● **WHAT IS EXPECTED**
Provide an exact transcription of all the records.

** RECORDS SUPPLIED follows **

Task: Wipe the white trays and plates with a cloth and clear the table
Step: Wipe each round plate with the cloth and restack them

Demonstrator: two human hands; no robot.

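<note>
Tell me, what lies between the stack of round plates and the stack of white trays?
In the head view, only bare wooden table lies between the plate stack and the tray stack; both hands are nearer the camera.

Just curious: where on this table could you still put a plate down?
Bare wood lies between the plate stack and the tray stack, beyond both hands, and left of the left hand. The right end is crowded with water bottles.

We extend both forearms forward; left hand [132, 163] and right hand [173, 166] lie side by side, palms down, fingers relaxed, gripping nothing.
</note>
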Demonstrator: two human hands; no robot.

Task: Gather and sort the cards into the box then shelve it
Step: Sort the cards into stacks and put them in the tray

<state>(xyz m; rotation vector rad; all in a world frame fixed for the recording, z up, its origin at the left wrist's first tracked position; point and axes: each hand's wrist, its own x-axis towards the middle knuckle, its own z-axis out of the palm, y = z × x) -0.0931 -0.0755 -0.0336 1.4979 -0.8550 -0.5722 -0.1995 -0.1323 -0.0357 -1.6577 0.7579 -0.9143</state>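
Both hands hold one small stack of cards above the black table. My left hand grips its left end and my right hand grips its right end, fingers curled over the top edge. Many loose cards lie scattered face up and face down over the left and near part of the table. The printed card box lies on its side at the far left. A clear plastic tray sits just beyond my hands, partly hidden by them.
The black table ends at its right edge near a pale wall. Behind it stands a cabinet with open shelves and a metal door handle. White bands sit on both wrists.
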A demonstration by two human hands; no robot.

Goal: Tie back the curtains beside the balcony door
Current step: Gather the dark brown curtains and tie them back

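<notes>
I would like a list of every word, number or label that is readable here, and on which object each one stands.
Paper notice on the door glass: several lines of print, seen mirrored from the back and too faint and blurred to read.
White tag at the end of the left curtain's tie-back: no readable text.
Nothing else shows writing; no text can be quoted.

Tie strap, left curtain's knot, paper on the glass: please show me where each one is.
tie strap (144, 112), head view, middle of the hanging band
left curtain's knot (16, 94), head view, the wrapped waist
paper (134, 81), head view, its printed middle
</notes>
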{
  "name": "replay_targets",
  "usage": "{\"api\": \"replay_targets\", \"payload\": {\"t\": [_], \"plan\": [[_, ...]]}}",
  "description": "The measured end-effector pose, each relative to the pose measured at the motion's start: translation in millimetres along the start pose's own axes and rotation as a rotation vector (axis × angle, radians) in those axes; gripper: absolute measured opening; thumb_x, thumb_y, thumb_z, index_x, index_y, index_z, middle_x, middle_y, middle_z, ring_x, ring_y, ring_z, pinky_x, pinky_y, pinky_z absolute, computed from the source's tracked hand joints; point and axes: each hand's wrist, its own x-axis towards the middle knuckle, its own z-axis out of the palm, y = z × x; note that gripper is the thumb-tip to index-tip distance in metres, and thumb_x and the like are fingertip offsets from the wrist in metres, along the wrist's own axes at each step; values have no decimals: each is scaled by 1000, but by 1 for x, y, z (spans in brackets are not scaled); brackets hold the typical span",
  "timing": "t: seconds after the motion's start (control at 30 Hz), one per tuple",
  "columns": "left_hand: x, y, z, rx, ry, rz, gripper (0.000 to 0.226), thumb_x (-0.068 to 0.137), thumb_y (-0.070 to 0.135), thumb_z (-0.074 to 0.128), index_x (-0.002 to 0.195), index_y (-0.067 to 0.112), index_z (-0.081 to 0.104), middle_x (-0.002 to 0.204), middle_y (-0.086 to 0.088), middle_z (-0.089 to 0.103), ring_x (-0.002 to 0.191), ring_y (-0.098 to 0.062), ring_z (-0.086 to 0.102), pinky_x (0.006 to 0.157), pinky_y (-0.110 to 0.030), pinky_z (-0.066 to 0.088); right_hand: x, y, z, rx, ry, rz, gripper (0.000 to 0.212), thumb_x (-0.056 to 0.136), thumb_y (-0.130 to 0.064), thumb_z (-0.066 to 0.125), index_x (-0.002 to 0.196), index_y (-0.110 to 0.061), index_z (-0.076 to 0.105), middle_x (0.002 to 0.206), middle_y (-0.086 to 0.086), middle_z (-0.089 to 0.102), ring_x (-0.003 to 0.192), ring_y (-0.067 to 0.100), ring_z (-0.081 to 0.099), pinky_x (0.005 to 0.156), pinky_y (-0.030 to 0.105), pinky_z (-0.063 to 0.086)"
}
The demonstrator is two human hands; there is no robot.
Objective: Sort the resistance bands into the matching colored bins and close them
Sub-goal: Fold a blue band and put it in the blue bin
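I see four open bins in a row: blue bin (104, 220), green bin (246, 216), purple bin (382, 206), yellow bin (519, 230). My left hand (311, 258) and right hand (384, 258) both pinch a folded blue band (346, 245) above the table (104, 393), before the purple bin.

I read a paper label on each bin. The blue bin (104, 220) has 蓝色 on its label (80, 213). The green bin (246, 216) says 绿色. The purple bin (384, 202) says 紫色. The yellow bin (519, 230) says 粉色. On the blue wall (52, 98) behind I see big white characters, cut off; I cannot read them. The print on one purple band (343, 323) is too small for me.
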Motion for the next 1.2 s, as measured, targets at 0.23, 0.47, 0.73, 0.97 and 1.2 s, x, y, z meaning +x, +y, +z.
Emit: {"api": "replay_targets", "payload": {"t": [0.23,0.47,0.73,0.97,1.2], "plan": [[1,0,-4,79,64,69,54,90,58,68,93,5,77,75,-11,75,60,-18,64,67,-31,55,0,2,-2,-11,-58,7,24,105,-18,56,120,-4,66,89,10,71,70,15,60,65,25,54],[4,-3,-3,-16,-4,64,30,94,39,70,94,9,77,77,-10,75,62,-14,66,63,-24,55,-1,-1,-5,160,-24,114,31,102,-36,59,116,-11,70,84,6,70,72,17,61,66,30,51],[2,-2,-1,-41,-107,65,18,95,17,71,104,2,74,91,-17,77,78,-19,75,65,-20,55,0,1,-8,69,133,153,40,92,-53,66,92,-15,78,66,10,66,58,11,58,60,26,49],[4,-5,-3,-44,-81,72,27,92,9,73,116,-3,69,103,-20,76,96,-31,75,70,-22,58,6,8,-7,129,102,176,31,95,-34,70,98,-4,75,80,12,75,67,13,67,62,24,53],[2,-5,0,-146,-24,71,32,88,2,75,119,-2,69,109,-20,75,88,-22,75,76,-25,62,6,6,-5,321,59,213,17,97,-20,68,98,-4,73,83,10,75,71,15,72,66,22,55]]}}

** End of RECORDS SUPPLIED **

● **SOLUTION TO THIS PROBLEM**
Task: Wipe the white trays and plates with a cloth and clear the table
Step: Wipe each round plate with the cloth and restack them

Demonstrator: two human hands; no robot.

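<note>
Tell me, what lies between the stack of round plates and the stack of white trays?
In the head view, only bare wooden table lies between the plate stack and the tray stack; both hands are nearer the camera.

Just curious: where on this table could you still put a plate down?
Bare wood lies between the plate stack and the tray stack, beyond both hands, and left of the left hand. The right end is crowded with water bottles.

We extend both forearms forward; left hand [132, 163] and right hand [173, 166] lie side by side, palms down, fingers relaxed, gripping nothing.
</note>
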Demonstrator: two human hands; no robot.

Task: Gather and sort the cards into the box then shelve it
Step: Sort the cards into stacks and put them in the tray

<state>(xyz m; rotation vector rad; all in a world frame fixed for the recording, z up, its origin at the left wrist's first tracked position; point and axes: each hand's wrist, its own x-axis towards the middle knuckle, its own z-axis out of the palm, y = z × x) -0.0931 -0.0755 -0.0336 1.4979 -0.8550 -0.5722 -0.1995 -0.1323 -0.0357 -1.6577 0.7579 -0.9143</state>
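Both hands hold one small stack of cards above the black table. My left hand grips its left end and my right hand grips its right end, fingers curled over the top edge. Many loose cards lie scattered face up and face down over the left and near part of the table. The printed card box lies on its side at the far left. A clear plastic tray sits just beyond my hands, partly hidden by them.
The black table ends at its right edge near a pale wall. Behind it stands a cabinet with open shelves and a metal door handle. White bands sit on both wrists.
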A demonstration by two human hands; no robot.

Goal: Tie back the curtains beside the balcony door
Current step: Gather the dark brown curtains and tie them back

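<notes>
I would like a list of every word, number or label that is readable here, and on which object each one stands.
Paper notice on the door glass: several lines of print, seen mirrored from the back and too faint and blurred to read.
White tag at the end of the left curtain's tie-back: no readable text.
Nothing else shows writing; no text can be quoted.

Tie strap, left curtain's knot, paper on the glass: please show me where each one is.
tie strap (144, 112), head view, middle of the hanging band
left curtain's knot (16, 94), head view, the wrapped waist
paper (134, 81), head view, its printed middle
</notes>
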{
  "name": "replay_targets",
  "usage": "{\"api\": \"replay_targets\", \"payload\": {\"t\": [_], \"plan\": [[_, ...]]}}",
  "description": "The measured end-effector pose, each relative to the pose measured at the motion's start: translation in millimetres along the start pose's own axes and rotation as a rotation vector (axis × angle, radians) in those axes; gripper: absolute measured opening; thumb_x, thumb_y, thumb_z, index_x, index_y, index_z, middle_x, middle_y, middle_z, ring_x, ring_y, ring_z, pinky_x, pinky_y, pinky_z absolute, computed from the source's tracked hand joints; point and axes: each hand's wrist, its own x-axis towards the middle knuckle, its own z-axis out of the palm, y = z × x; note that gripper is the thumb-tip to index-tip distance in metres, and thumb_x and the like are fingertip offsets from the wrist in metres, along the wrist's own axes at each step; values have no decimals: each is scaled by 1000, but by 1 for x, y, z (spans in brackets are not scaled); brackets hold the typical span",
  "timing": "t: seconds after the motion's start (control at 30 Hz), one per tuple",
  "columns": "left_hand: x, y, z, rx, ry, rz, gripper (0.000 to 0.226), thumb_x (-0.068 to 0.137), thumb_y (-0.070 to 0.135), thumb_z (-0.074 to 0.128), index_x (-0.002 to 0.195), index_y (-0.067 to 0.112), index_z (-0.081 to 0.104), middle_x (-0.002 to 0.204), middle_y (-0.086 to 0.088), middle_z (-0.089 to 0.103), ring_x (-0.002 to 0.191), ring_y (-0.098 to 0.062), ring_z (-0.086 to 0.102), pinky_x (0.006 to 0.157), pinky_y (-0.110 to 0.030), pinky_z (-0.066 to 0.088); right_hand: x, y, z, rx, ry, rz, gripper (0.000 to 0.212), thumb_x (-0.056 to 0.136), thumb_y (-0.130 to 0.064), thumb_z (-0.066 to 0.125), index_x (-0.002 to 0.196), index_y (-0.110 to 0.061), index_z (-0.076 to 0.105), middle_x (0.002 to 0.206), middle_y (-0.086 to 0.086), middle_z (-0.089 to 0.102), ring_x (-0.003 to 0.192), ring_y (-0.067 to 0.100), ring_z (-0.081 to 0.099), pinky_x (0.005 to 0.156), pinky_y (-0.030 to 0.105), pinky_z (-0.063 to 0.086)"
}
The demonstrator is two human hands; there is no robot.
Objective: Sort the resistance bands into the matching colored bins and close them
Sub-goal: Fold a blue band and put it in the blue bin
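I see four open bins in a row: blue bin (104, 220), green bin (246, 216), purple bin (382, 206), yellow bin (519, 230). My left hand (311, 258) and right hand (384, 258) both pinch a folded blue band (346, 245) above the table (104, 393), before the purple bin.

I read a paper label on each bin. The blue bin (104, 220) has 蓝色 on its label (80, 213). The green bin (246, 216) says 绿色. The purple bin (384, 202) says 紫色. The yellow bin (519, 230) says 粉色. On the blue wall (52, 98) behind I see big white characters, cut off; I cannot read them. The print on one purple band (343, 323) is too small for me.
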Motion for the next 1.2 s, as measured, targets at 0.23, 0.47, 0.73, 0.97 and 1.2 s, x, y, z meaning +x, +y, +z.
Emit: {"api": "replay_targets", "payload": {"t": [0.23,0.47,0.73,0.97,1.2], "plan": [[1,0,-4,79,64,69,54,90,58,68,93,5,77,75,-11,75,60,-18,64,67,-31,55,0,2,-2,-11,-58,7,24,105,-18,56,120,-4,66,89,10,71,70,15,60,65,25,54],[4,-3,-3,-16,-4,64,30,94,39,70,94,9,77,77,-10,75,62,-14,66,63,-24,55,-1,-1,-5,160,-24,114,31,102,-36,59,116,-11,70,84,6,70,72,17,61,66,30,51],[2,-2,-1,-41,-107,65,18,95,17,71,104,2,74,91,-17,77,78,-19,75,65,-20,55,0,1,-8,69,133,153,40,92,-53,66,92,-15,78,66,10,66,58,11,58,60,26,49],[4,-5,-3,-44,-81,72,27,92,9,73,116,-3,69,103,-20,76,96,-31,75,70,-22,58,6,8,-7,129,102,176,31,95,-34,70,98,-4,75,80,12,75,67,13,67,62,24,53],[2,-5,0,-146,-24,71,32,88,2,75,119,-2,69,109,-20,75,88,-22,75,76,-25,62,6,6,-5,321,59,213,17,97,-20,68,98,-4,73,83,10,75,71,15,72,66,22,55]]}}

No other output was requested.